From the line with "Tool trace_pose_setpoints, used" to the line with "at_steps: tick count", retype every line exactly, including those two, and leave out the rest of the data below.

####################

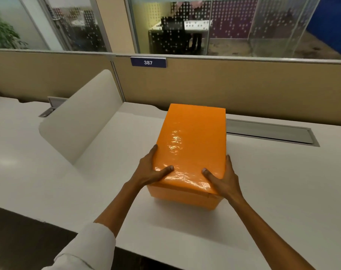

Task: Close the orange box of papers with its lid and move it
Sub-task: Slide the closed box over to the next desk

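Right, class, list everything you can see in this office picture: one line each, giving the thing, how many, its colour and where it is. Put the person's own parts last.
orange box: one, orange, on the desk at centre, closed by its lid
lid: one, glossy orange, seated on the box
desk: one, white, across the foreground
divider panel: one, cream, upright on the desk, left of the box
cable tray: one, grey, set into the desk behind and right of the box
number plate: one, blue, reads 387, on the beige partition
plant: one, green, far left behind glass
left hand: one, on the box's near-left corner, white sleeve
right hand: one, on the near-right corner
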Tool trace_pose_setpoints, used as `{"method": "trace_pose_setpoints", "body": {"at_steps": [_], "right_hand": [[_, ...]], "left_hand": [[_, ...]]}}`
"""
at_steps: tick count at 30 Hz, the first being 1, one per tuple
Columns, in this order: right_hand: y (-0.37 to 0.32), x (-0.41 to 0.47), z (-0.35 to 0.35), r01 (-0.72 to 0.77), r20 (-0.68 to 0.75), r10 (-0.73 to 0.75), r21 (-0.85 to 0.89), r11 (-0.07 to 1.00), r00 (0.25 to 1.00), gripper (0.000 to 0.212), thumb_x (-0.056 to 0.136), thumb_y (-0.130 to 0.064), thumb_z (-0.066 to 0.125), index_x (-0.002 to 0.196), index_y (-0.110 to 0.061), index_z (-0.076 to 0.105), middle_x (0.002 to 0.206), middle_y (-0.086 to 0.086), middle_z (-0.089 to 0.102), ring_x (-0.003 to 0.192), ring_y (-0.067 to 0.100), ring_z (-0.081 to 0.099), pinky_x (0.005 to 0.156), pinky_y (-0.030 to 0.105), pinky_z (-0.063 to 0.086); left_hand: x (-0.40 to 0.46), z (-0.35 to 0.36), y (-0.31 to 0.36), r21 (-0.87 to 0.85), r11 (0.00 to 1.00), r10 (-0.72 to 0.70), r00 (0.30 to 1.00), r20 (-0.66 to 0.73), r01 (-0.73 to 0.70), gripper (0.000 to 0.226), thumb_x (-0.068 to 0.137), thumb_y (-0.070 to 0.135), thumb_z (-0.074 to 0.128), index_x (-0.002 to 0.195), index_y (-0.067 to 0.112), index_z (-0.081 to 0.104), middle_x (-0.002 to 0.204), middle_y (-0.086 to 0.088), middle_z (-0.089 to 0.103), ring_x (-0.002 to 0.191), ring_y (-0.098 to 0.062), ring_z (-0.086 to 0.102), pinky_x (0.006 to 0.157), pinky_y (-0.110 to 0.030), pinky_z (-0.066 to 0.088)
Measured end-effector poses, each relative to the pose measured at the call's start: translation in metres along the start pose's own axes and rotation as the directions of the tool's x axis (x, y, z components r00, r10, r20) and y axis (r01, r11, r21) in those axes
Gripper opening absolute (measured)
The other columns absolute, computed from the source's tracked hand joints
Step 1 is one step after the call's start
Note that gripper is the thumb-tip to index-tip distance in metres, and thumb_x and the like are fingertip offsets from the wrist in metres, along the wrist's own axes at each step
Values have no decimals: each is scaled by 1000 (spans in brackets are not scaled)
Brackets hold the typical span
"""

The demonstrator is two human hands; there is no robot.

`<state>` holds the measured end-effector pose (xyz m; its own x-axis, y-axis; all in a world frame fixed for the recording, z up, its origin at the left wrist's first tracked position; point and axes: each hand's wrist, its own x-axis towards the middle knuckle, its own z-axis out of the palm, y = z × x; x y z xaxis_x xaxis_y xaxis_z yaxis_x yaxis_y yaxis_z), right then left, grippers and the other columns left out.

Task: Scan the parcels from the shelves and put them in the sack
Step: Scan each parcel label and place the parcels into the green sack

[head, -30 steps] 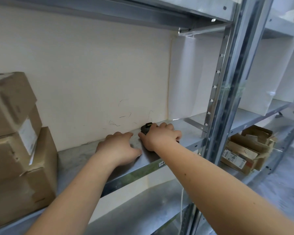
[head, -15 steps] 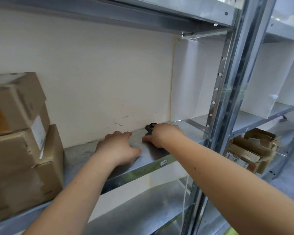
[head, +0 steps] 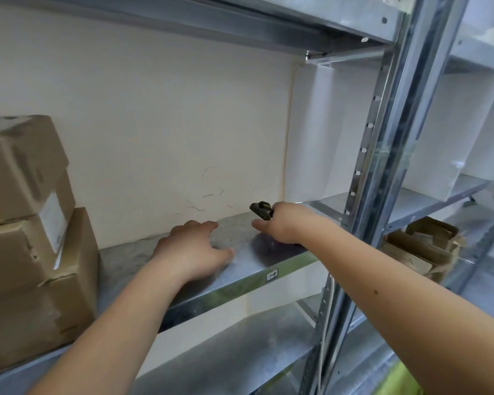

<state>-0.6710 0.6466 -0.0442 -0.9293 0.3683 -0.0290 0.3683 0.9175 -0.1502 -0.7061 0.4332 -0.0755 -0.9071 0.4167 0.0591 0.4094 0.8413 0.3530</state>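
Our right hand (head: 281, 223) has lifted the scanner (head: 261, 210) off the shelf (head: 240, 269), fingers curled round it; our left hand (head: 193, 249) stays flat, fingers relaxed, holding nothing; the boxes (head: 26, 223) wait at left, so scanning can begin.

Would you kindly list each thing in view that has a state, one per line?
left hand: open, palm down, resting on the shelf
right hand: gripping the scanner
scanner: dark, held just above the shelf, mostly hidden by the hand
shelf: metal, bare between the hands
stacked parcels: closed, taped, on the shelf at left
crumpled parcels: dented, on the next bay's lower shelf
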Motion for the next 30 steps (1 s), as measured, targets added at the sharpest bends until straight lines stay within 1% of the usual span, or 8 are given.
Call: {"method": "trace_pose_setpoints", "body": {"at_steps": [2,5,11,15,17,20,25,30], "right_hand": [[5,-4,-1,18,-77,-9,122,992,997,58,94,-70,50,117,-17,53,89,3,59,78,21,57,66,35,43],[9,-11,-2,76,-123,-45,266,961,991,56,95,-72,49,119,-22,52,89,-2,58,82,21,58,61,33,39],[16,-36,6,233,-181,-156,578,782,971,48,102,-56,48,137,-23,54,109,1,67,82,11,61,63,24,42],[20,-58,2,254,-143,-210,588,768,967,44,106,-51,43,129,-16,58,76,-7,50,49,-1,47,44,15,33],[20,-73,2,287,-136,-256,568,772,957,44,106,-52,41,128,-18,58,83,-5,56,64,2,57,52,15,41],[22,-98,6,366,-167,-328,507,780,930,42,104,-58,42,131,-30,57,104,-4,65,97,20,62,82,34,49],[23,-139,8,462,-193,-420,391,796,887,48,100,-65,44,137,-37,55,91,-8,63,85,17,61,70,34,48],[20,-179,5,544,-168,-517,249,801,839,50,103,-63,39,137,-29,53,94,1,65,89,26,62,76,40,51]], "left_hand": [[1,1,0,-7,1000,5,1000,-1,-5,94,73,79,58,157,45,35,163,7,39,145,-24,41,111,-44,41],[2,0,1,-30,1000,7,1000,-13,-7,93,70,77,57,156,45,37,161,8,41,143,-23,44,109,-43,44],[-14,0,12,-86,996,29,994,-108,-39,84,78,73,59,154,41,43,157,6,47,141,-22,47,109,-41,45],[-40,-2,20,-35,999,18,981,-191,-25,75,85,68,63,151,37,49,152,4,52,137,-23,51,109,-40,47],[-59,-5,24,-19,1000,8,976,-215,-12,71,87,66,64,150,36,50,152,3,53,137,-23,51,109,-40,46],[-92,-12,29,-11,1000,-2,968,-249,-1,67,89,65,64,149,38,51,153,5,50,139,-21,49,109,-39,45],[-150,-23,36,51,997,-32,945,-325,52,67,90,65,64,149,37,51,153,5,53,135,-21,53,103,-38,48],[-207,-27,42,161,973,-98,931,-352,163,70,91,70,60,152,38,47,155,6,50,138,-22,50,104,-42,50]]}}
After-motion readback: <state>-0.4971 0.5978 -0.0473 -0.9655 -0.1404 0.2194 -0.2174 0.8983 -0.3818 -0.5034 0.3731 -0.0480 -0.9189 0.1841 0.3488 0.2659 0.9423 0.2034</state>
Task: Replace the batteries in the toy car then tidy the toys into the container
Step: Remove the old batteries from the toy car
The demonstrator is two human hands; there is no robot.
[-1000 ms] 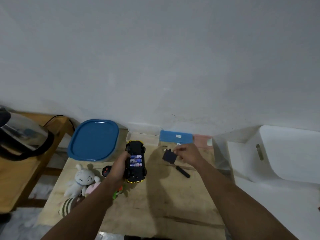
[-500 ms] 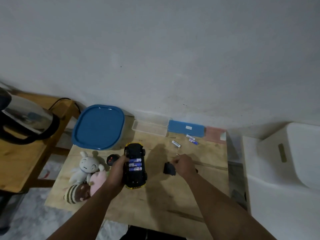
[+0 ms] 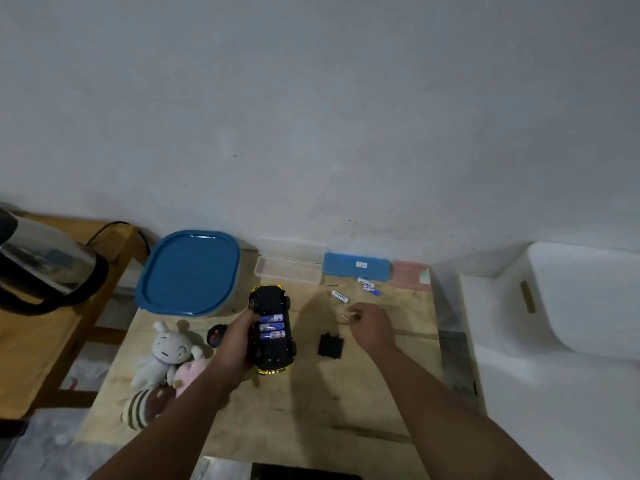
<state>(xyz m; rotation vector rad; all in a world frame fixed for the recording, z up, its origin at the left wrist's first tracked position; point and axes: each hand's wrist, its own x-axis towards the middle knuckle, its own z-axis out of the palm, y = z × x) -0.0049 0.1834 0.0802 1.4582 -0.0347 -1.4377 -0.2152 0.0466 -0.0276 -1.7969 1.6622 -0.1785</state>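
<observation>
Left hand (image 3: pixel 239 344) grips upturned toy car (image 3: pixel 273 332) mid-table; rigid, light, hold by flanks. Right hand (image 3: pixel 370 327) fingers curled, contents unclear, near loose batteries (image 3: pixel 341 296).

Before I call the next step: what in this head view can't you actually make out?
- Right hand: something small and pale at its fingertips, too small to identify.
- Toy car: its left side is covered by the left hand.
- Remote: partly hidden behind the left wrist.
- Loose batteries: labels too small to read.
</observation>
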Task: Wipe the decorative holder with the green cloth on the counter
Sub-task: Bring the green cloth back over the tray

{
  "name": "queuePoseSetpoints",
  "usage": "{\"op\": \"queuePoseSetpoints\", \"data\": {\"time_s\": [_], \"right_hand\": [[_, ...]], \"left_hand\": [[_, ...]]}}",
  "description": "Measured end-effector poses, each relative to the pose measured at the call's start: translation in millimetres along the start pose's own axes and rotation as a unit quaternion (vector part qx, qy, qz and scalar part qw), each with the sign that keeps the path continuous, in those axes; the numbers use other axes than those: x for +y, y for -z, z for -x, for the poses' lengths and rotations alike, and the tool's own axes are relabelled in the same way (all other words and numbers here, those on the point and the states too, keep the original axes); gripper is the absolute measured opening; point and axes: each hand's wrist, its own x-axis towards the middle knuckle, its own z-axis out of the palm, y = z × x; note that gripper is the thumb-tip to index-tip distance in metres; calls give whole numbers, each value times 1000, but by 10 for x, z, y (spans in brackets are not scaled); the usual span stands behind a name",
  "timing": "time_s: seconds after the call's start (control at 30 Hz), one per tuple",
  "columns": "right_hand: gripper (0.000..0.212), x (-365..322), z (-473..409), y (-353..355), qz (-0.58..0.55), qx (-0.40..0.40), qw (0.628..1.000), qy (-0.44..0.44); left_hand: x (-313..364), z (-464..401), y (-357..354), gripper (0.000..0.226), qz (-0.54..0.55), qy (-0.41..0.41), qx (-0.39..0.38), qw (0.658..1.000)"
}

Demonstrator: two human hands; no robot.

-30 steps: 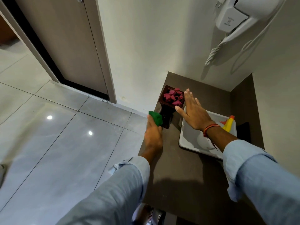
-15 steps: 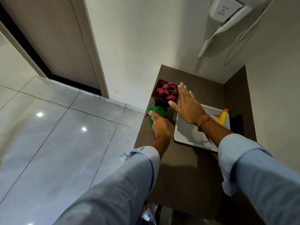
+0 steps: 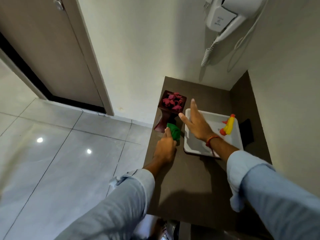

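On counter (image 3: pixel 190 179): dark holder (image 3: pixel 166 116), pink petals; left hand (image 3: pixel 164 149) pinching green cloth (image 3: pixel 174 133); right hand (image 3: pixel 197 123) spread.

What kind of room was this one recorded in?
Probably a hotel bathroom or dressing nook: a wall-mounted hair dryer with a coiled cord, a white amenity tray on a small dark counter, glossy floor tiles.

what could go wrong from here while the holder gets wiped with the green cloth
1. The decorative holder stands near the counter's left edge and narrows toward its base. The left hand presses the green cloth low on it, so a hard push might tip it toward the floor.
2. The right hand is open beside the holder, not gripping it, so it may not steady it.
3. A jolt could spill the loose pink petals.
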Motion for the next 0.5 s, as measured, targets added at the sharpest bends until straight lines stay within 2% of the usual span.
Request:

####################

EXPECTED ANSWER:
Tool trace_pose_setpoints, used as `{"method": "trace_pose_setpoints", "body": {"at_steps": [_], "right_hand": [[_, ...]], "left_hand": [[_, ...]]}}`
"""
at_steps: tick count at 30 Hz, the first being 1, one per tuple

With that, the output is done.